Gram-positive Cell Wall
Gram-positive Cell Wall. Created with BioRender.com

Functions of Cell Wall

  • The cell wall in bacteria determines the shape and also prevents the cell from bursting as the result of osmosis.
  • The cell wall exhibits as the exoskeleton of the plant by providing the protecting layer and the mechanical support.
  • It also determines the shape of the plant and prevents drought.
  • It acts as the barrier between the interior cellular components and the external compartments.
Gram Negative Cell Wall
Gram-Negative Cell Wall. Created with BioRender.com

Centrioles

The centriole is the hollow cylindrical structure formed by the arrangement of the tubulins.

Structure of Centrioles

  • Centrioles are the tubular structure that measures about 0.2µm × 0.5µm which is open on both sides until it carries a flagellum or cilium.
  • The wall of the centriole is made up of nine groups of microfilament which is arranged in a circle.
  • Each group is a triplet formed by the A, B, and C tubules. Tubule A has 13 protofilaments while B and C have 10 protofilaments.
Centrioles
Centrioles.

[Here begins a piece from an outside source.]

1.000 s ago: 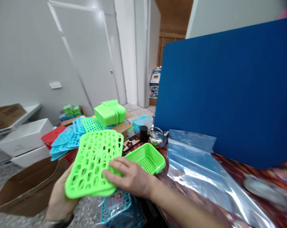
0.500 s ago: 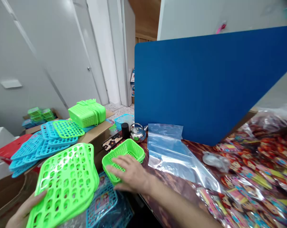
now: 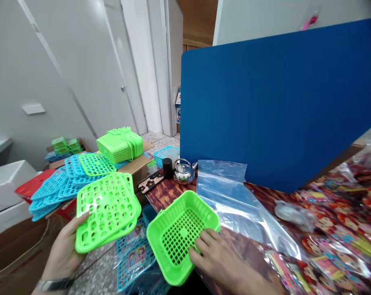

Created with BioRender.com

Functions of Centrioles

  • It acts as the nucleating center from where the microtubules grow.
  • During cell division, it forms the microtubule of spindle fiber which helps in the movement and separation of chromosomes.
  • It is involved in the formation of the cilia and flagella.

Chloroplasts

Chloroplasts are one of the types of plastids that are colored due to the presence of pigment molecules.

Structure of Chloroplasts

  • Chloroplast is oval or discoidal shaped in the higher green plants and are of different shapes like a cup or horse-shoe-shaped, girdle-shaped, and ribbon-shaped in case of algae.
  • It is a double membranous structure with the outer membrane having less protein and is permeable, and the inner membrane having higher protein content and is selectively permeable. 
  • The inner space of the chloroplast is filled with the matrix namely stroma.
  • The inner membrane of the chloroplast have invaginations carrying several membranous sacs like structure called thylakoids, each stack of the thylakoid is called a granum.
  • The granum is connected with a pipe lie structure called stroma lamella.
  • It is a dimorphic organelle i.e. it exists in two forms; granal and agranal.
Structure of Chloroplasts
Structure of Chloroplasts. Created with BioRender.com

Functions of Chloroplasts

  • It consists of different enzymes and molecules of green pigment which traps the light energy for the photosynthesis process.
  • It consists of DNA, ribosome, and a complete protein synthesis mechanism that aids in the inheritance.

Cilia and Flagella

Cilia and flagella are the locomotory organelle having a similar type of structure but differ in number and size.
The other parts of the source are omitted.